Kepala Ekonom ADB, Albert Park mengatakan pemangkasan proyeksi pertumbuhan ekonomi Indonesia sejalan dengan turunnya perkiraan pertumbuhan ekonomi untuk keseluruhan kawasan ASEAN dari 4,7 persen menjadi 4,3 persen untuk 2025 dan 2026.
Lebih lanjut Albert mengatakan pemangkasan pertumbuhan ekonomi Indonesia disebabkan oleh dampak negatif tarif impor Amerika Serikat. Apalagi, tarif dagang AS telah ditetapkan pada tingkat paling tinggi sepanjang sejarah dan ketidakpastian perdagangan global tetap tinggi.
"Tarif yang lebih tinggi yang diberlakukan oleh Amerika Serikat dan meningkatnya ketidakpastian perdagangan. Inflasi akan terus menurun menjadi 1,7 persen tahun ini di tengah penurunan harga pangan dan energi, sebelum meningkat sedikit menjadi 2,1 persen tahun depan seiring dengan normalisasi harga pangan," katanya dalam siaran pers yang diterima di Jakarta, Rabu (1/10/2025).

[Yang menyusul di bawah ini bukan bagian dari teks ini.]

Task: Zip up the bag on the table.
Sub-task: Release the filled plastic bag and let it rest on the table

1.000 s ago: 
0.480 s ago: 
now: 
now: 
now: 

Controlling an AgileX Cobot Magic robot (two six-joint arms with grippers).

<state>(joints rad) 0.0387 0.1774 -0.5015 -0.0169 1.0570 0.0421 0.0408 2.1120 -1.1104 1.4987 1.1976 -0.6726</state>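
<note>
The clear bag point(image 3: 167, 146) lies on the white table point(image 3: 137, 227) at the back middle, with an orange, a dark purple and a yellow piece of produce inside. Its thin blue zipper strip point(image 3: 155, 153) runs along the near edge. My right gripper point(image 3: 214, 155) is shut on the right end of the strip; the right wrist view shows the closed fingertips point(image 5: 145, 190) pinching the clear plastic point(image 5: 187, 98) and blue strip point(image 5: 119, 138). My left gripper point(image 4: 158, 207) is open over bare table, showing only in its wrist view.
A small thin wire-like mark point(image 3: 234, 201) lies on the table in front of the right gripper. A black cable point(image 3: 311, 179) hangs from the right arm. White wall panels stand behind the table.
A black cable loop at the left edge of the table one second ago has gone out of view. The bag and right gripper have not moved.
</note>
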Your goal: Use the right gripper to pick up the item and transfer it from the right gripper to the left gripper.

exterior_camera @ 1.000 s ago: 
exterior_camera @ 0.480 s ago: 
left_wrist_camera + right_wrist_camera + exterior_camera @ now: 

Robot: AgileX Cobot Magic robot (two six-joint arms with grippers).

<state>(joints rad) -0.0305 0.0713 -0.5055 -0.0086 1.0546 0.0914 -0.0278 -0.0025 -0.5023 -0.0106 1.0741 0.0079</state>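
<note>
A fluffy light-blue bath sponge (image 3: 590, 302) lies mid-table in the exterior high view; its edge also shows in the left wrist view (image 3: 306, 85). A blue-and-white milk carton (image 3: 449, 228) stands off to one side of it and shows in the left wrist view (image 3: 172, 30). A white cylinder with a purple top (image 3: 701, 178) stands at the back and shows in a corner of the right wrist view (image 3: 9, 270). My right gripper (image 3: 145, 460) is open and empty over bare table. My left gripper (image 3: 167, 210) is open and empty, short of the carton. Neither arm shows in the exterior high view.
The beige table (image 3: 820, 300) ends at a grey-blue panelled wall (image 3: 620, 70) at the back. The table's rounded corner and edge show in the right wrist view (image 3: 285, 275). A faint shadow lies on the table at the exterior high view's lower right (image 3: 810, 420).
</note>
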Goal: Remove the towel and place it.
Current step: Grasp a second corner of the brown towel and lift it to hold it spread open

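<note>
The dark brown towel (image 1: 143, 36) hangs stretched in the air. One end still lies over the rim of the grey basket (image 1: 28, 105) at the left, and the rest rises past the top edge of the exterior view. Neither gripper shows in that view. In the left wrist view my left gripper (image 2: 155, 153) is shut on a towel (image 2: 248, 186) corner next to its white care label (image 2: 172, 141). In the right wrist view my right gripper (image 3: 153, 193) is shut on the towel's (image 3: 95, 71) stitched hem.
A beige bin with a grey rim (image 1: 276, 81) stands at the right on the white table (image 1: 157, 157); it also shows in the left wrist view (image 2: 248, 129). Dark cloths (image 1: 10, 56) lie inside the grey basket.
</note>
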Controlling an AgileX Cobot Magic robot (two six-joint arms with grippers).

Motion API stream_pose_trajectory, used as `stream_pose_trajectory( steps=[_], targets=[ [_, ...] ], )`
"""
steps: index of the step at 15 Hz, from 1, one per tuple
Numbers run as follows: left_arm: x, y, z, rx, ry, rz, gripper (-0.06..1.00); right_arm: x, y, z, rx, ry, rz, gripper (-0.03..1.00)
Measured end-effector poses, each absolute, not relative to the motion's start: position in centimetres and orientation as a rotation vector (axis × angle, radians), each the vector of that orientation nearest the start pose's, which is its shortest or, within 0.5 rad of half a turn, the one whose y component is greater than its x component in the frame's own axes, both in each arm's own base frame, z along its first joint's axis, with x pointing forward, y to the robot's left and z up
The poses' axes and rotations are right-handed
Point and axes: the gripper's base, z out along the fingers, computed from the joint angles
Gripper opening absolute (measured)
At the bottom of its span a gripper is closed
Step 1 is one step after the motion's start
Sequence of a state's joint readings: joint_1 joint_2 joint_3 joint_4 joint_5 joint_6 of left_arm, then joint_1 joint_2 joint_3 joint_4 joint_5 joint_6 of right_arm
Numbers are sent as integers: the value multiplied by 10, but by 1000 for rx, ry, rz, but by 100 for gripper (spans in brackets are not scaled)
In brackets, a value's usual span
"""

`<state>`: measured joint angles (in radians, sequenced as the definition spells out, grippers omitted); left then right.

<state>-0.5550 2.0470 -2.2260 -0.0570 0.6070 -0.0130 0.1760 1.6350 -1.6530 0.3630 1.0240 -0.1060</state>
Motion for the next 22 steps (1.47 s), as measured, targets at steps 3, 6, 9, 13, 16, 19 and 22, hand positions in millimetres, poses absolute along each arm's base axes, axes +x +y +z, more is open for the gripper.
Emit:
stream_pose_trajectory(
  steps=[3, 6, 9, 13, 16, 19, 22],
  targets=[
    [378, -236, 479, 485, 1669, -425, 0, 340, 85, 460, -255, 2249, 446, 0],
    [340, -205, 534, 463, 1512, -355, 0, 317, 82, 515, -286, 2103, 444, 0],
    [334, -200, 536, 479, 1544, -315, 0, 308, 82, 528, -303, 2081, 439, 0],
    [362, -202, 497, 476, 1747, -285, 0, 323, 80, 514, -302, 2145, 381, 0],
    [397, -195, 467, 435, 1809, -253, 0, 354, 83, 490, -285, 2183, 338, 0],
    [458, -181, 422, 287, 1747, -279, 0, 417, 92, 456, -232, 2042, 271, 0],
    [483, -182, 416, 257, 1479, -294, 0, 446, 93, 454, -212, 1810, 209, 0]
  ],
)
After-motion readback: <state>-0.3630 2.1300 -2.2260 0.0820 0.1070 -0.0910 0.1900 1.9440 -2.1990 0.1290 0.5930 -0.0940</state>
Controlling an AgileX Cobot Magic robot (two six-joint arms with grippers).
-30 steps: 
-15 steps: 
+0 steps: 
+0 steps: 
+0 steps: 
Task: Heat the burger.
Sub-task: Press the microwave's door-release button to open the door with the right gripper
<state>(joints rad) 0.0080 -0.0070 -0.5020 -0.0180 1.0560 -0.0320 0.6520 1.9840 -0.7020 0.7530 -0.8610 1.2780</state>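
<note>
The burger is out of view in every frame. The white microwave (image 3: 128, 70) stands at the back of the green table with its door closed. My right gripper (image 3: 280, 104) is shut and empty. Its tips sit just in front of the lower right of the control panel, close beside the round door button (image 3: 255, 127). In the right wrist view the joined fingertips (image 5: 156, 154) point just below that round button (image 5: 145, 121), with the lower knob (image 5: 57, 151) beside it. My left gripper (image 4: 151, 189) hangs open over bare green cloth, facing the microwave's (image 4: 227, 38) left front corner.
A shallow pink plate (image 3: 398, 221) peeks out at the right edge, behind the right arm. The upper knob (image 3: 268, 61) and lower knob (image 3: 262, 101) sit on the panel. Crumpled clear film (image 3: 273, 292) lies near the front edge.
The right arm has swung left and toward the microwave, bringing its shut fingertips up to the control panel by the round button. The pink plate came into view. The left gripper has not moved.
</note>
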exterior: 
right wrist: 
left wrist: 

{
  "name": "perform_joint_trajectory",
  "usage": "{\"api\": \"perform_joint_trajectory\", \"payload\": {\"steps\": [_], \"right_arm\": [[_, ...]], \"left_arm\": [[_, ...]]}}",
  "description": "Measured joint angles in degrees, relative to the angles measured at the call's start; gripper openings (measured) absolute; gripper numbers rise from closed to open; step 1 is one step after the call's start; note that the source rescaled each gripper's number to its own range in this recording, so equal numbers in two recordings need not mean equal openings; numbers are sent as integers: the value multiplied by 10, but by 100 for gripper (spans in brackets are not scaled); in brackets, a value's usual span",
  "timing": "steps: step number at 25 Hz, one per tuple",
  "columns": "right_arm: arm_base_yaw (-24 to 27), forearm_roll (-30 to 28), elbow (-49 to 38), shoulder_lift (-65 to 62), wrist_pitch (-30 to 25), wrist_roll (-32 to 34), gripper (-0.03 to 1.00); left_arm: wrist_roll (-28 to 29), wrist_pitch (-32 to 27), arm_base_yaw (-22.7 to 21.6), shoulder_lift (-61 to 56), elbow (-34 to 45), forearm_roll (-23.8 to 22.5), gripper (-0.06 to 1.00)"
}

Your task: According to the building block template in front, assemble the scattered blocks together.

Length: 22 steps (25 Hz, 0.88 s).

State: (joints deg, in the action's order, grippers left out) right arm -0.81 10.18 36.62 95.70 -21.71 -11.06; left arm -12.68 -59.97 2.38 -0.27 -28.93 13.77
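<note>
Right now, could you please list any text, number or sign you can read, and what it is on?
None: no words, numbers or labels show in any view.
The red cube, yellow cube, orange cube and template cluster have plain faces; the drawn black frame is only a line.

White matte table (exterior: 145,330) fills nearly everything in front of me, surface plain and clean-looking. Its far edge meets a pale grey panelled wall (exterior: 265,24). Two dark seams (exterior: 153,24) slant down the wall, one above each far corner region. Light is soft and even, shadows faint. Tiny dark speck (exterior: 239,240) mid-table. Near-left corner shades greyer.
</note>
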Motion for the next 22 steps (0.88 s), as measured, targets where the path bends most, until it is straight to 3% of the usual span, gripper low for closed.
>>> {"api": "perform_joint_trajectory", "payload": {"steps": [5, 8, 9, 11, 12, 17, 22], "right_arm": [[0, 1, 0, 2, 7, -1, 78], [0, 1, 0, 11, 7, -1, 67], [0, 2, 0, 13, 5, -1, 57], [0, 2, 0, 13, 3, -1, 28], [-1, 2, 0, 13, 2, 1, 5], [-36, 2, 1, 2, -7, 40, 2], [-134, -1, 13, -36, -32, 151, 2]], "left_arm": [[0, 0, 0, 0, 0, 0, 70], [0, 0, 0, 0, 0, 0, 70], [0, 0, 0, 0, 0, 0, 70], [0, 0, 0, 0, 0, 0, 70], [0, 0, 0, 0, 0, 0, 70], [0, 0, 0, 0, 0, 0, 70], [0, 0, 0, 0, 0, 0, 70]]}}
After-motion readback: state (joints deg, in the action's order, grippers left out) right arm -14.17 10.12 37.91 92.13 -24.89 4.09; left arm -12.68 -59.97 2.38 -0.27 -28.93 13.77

Dia pun menyarankan pertumbuhan di negara-negara berkembang Asia, termasuk Indonesia untuk terus mempromosikan pengelolaan ekonomi makro yang baik, keterbukaan, dan integrasi regional yang lebih lanjut.
Pertumbuhan ekonomi di Asia Tenggara diproyeksikan sebesar 4,3 persen untuk tahun 2025 dan angka yang sama untuk tahun 2026 turun 0,4 poin persentase per tahun dibandingkan dengan proyeksi bulan April.
Sedangkan, proyeksi pertumbuhan untuk Kaukasus dan Asia Tengah sedikit naik untuk tahun ini menjadi 5,5 persen, sementara proyeksi untuk tahun depan dipangkas sebesar 0,1 poin menjadi 4,9 persen, terutama karena penurunan produksi minyak dan gas di beberapa negara di subkawasan ini.
Untuk perekonomian di Pasifik, proyeksi pertumbuhan telah dinaikkan 0,2 poin menjadi 4,1 persen tahun ini di tengah peningkatan output pertambangan.
Baca Juga: Pertumbuhan Ekonomi Indonesia Diprediksi Capai 5 Persen
Risiko utama bagi prospek negara-negara berkembang di Asia dan Pasifik meliputi ketidakpastian yang berkelanjutan seputar kebijakan perdagangan AS, khususnya mengenai kemungkinan tarif sektoral untuk semikonduktor dan farmasi, serta negosiasi perdagangan AS - China yang belum terselesaikan.
Ketegangan geopolitik yang berkelanjutan, potensi penurunan lebih lanjut di pasar properti China, dan kemungkinan volatilitas pasar keuangan juga dapat memengaruhi prospek kawasan ini.